• **What you have to do**: Would you set down the complete data below, exactly as shown?

• **Supplied material**:
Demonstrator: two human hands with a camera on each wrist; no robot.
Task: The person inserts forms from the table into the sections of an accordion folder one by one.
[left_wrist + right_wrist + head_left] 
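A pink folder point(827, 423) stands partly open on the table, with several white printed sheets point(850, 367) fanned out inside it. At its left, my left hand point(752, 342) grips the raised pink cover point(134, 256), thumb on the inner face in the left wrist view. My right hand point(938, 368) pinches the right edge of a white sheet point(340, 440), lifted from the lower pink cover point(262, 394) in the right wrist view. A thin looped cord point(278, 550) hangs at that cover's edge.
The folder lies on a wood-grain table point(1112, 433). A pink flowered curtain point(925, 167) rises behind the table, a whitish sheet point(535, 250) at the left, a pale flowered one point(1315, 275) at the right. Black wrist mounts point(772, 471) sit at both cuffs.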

• **Exercise response**:
Demonstrator: two human hands with a camera on each wrist; no robot.
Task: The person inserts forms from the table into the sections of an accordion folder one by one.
[left_wrist + right_wrist + head_left] 
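A pink folder point(827, 423) stands partly open on the table, with several white printed sheets point(850, 367) fanned out inside it. At its left, my left hand point(752, 342) grips the raised pink cover point(134, 256), thumb on the inner face in the left wrist view. My right hand point(938, 368) pinches the right edge of a white sheet point(340, 440), lifted from the lower pink cover point(262, 394) in the right wrist view. A thin looped cord point(278, 550) hangs at that cover's edge.
The folder lies on a wood-grain table point(1112, 433). A pink flowered curtain point(925, 167) rises behind the table, a whitish sheet point(535, 250) at the left, a pale flowered one point(1315, 275) at the right. Black wrist mounts point(772, 471) sit at both cuffs.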

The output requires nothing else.